In 1914 World War I began when Austria-Hungary declared war on Serbia.

In 1932 federal troops dispersed the “Bonus Army” of poor, unemployed World War I veterans who had gathered in Washington since May to seek additional benefits.

In 1943 President Franklin Roosevelt announced the end of coffee rationing.

In 1965 President Lyndon Johnson announced he was increasing the number of U.S. troops in South Vietnam from 75,000 to 125,000.

In 1976 more than 240,000 people died when an earthquake struck northern China’s Tangshan province. In 1980 Fernando Belaunde Terry returned to the presidency of Peru, ending 12 years of military rule.

In 1984 the Summer Olympics opened in Los Angeles, minus a Soviet-led bloc of 15 nations, plus Iran, Libya, Albania and Bolivia.
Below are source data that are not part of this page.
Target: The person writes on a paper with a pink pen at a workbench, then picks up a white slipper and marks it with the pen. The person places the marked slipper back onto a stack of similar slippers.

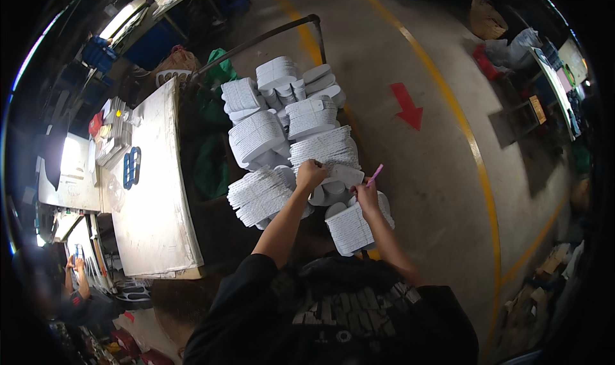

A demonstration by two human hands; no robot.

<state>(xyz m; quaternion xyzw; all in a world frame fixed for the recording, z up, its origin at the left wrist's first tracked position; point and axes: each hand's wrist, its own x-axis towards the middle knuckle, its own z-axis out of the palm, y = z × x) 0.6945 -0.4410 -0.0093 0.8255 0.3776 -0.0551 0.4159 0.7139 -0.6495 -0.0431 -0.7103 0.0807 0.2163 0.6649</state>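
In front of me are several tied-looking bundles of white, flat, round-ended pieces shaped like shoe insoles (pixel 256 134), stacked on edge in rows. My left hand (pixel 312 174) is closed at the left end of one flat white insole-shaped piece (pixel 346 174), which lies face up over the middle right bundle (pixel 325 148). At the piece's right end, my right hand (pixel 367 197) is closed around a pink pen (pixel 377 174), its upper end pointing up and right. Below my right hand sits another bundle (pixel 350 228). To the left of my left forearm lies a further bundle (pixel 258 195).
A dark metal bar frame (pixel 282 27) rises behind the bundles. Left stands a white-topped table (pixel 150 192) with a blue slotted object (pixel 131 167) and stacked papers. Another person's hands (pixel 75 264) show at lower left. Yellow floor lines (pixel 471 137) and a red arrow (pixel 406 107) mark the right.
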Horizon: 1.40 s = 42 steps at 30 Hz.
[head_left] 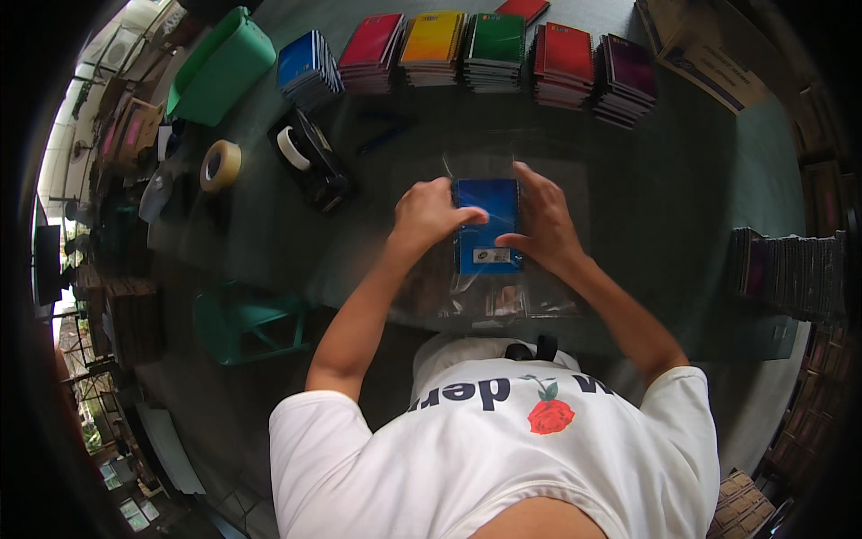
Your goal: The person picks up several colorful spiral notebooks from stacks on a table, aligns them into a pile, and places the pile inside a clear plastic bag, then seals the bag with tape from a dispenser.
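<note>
A blue notebook [488, 202] in a clear plastic sleeve [467, 285] is in front of me at the middle of the table. My left hand [429, 214] grips its left edge, thumb across the cover and fingers curled at the side. On the other side, my right hand [549, 220] has its thumb on the lower right of the cover. Its fingers reach up along the right edge, partly hidden. A pale label [491, 256] shows near the notebook's lower end. Loose clear film spreads on the table below the notebook.
Several spiral notebook stacks line the far side, including a yellow stack [433, 38]. Left are a tape dispenser [310, 162], a tape roll [221, 166] and a green bin [220, 67]. A cardboard box [709, 54] is far right; wrapped notebooks [795, 274] stand at the right edge.
</note>
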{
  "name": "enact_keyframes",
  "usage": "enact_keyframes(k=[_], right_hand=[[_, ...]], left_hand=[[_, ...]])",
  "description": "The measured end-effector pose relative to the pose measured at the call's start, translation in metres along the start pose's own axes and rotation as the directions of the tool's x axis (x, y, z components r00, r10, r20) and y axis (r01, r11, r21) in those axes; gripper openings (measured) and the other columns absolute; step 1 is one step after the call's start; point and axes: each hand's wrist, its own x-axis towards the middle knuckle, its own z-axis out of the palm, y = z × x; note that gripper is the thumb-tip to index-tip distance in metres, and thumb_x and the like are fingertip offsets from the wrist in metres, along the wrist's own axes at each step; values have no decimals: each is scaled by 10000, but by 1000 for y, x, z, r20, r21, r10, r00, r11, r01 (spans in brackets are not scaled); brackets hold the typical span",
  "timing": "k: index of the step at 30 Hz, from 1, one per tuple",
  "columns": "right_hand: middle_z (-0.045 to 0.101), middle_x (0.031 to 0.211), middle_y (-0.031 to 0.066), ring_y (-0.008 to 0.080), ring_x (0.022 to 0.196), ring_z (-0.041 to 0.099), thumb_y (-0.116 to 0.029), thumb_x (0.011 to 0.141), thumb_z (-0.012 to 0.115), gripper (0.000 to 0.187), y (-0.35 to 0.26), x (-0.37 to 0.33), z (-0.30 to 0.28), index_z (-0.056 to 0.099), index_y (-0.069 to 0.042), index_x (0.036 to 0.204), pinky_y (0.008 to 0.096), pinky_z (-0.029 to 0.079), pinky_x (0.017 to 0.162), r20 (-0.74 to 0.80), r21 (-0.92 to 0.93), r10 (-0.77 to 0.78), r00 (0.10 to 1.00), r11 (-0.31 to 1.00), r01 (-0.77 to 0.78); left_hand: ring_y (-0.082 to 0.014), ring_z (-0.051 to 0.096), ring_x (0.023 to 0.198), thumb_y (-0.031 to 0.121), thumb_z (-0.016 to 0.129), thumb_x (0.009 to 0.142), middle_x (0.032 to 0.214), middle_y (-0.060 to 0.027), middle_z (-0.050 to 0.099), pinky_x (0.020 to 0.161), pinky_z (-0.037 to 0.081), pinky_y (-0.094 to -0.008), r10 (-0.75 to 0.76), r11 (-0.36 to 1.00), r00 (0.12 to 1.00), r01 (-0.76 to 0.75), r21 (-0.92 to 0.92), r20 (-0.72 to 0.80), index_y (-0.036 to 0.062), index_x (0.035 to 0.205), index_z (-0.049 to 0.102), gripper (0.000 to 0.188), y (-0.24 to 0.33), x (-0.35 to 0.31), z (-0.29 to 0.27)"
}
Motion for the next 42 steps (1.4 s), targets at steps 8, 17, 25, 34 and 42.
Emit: enact_keyframes(k=[8,17,25,34,42], right_hand=[[435,1266,89,198,1107,509,-92,550,871,802,-14,6,-22,459,-2,1232,338,459,940,121,769,246,962,589,-248],[563,1036,49,156,992,553,-297,532,904,796,-9,-2,-3,478,-81,1168,302,460,881,-105,633,-8,994,770,73],[519,1109,81,198,1101,478,-298,529,902,786,-9,-16,8,480,-71,1152,334,408,942,-432,607,-22,902,732,309],[499,1057,70,246,1009,463,-225,634,828,593,-4,-33,-8,533,-99,1132,355,419,827,-406,-357,-507,761,854,379],[516,1112,54,248,1006,479,-296,685,776,491,15,-46,-9,592,-114,1102,367,393,874,-469,-278,-451,760,892,358]], left_hand=[[-188,620,905,218,830,655,1038,-102,634,778,509,-327,124,741,955,-270,-615,-270,58,1227,489,685,8,-39,15],[-154,547,1029,24,835,576,1109,-60,545,890,473,-308,433,611,864,-490,-622,-255,84,1201,404,761,1,-4,51],[-198,526,1014,114,878,547,1001,-75,548,874,465,-363,291,672,865,-488,-557,-408,96,1164,426,766,2,-20,50],[-255,511,881,66,805,597,934,-78,528,768,445,-368,638,691,519,-711,126,-569,75,955,618,405,8,-47,37],[-249,507,872,91,811,590,910,-73,527,743,444,-358,477,733,572,-678,-57,-667,63,989,614,445,-7,-51,34]])
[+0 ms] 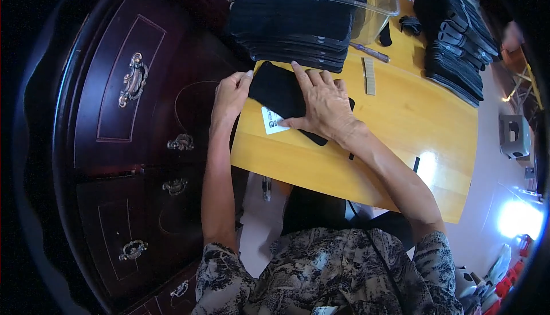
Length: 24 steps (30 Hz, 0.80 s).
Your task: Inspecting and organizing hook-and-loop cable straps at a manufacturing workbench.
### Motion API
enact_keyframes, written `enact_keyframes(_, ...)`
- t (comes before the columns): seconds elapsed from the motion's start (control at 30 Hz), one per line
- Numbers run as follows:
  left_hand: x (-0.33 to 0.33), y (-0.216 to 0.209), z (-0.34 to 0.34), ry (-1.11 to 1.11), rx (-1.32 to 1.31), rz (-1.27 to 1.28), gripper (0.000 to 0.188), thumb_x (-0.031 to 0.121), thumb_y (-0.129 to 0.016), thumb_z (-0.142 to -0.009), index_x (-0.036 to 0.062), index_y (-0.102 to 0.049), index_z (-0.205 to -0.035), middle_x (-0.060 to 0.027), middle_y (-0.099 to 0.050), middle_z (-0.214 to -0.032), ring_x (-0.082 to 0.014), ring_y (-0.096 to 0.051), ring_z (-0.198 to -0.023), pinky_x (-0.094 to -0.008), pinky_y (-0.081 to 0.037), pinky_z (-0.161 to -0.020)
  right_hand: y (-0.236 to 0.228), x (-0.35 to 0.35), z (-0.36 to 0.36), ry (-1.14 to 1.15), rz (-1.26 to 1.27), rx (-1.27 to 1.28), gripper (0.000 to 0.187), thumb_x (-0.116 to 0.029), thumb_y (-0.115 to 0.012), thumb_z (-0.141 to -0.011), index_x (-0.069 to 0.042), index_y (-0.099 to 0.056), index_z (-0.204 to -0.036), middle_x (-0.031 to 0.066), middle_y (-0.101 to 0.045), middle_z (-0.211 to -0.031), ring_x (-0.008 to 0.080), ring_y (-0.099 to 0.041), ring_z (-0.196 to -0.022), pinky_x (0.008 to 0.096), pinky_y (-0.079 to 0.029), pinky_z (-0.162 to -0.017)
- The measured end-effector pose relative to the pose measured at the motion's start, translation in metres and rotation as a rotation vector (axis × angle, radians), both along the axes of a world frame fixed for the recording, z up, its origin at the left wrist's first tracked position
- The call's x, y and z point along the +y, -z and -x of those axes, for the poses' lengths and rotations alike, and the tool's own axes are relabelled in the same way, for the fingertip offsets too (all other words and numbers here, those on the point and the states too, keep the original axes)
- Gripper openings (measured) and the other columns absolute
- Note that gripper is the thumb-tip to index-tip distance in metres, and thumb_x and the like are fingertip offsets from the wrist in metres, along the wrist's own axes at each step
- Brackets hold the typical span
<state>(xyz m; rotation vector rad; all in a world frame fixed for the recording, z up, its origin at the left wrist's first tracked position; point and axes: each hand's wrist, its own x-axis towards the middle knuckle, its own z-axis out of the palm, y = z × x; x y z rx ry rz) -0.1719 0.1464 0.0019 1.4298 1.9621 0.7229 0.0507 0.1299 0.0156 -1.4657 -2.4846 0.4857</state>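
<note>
A flat black cloth-like piece (279,88) lies slantwise on the yellow table. My left hand (230,98) is closed at its far left corner, thumb and fingers pinching the edge. Spread flat across its right part is my right hand (327,102), fingers apart and pressing down. A white label with printed code (272,121) sticks out from under the near edge, by my right thumb. Much of the piece's right end is hidden under my right hand. Just beyond it rises a tall stack of similar black pieces (292,25).
A clear plastic bin (375,8) holds more black pieces. Another black stack (452,45) is at the far right. A screwdriver-like tool (369,53) and a pale strip (369,76) lie between them. Dark wooden drawers (123,80) line the left; the table (441,126) ends at right.
</note>
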Motion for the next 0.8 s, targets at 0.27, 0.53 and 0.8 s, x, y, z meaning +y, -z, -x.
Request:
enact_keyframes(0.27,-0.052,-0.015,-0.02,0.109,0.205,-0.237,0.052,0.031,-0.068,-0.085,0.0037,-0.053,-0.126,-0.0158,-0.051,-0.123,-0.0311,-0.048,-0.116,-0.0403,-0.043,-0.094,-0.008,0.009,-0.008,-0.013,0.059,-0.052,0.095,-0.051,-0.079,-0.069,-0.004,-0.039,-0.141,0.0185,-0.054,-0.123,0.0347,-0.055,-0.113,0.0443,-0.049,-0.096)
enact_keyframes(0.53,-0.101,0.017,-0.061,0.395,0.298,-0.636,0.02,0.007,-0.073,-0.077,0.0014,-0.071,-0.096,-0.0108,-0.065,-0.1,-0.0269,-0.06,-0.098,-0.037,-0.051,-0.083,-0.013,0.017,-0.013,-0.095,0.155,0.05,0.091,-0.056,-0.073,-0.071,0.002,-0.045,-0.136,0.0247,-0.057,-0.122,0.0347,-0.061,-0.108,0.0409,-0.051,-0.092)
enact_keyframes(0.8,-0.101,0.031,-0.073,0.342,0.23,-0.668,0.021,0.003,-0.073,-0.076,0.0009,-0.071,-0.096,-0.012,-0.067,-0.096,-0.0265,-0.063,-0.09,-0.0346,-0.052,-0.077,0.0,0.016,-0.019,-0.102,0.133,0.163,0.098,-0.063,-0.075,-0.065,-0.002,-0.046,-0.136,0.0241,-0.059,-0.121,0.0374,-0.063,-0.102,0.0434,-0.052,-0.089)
In 1988 Congress approved $6 billion in aid for droughtstr­icken farmers.

In 2000 Peruvian President Alberto Fujimori was sworn in for an unpreceden­ted third term, infuriatin­g demonstrat­ors who set government buildings ablaze.

In 2004 Francis Crick, the Nobel Prize-winning scientist who with James Watson discovered the structure of DNA, died in San Diego; he was 88.

In 2005 the Irish Republican Army renounced the use of violence against British rule in Northern Ireland and said it would disarm.

In 2013 a bus crashed through a guardrail and plunged nearly 100 feet near Baiano, Italy, killing 38 people. Also in 2013, Eileen Brennan, actress best known for her role in the 1980 film “Private Benjamin, died in Burbank, Calif.; she was 80.

In 2014 Theodore “Dutch” Van Kirk, the last surviving member of the Enola Gay crew that dropped an atomic bomb on the Japanese city of Hiroshima on Aug. 6, 1945, died in Stone Mountain, Ga.; he was 93.

In 2015 Walter Palmer, a 55-year-old Minnesota dentist, was identified by officials as the American facing poaching charges for the crossbow killing of Cecil, a well-known protected lion, in Zimbabwe, setting off a torrent of online condemnati­on.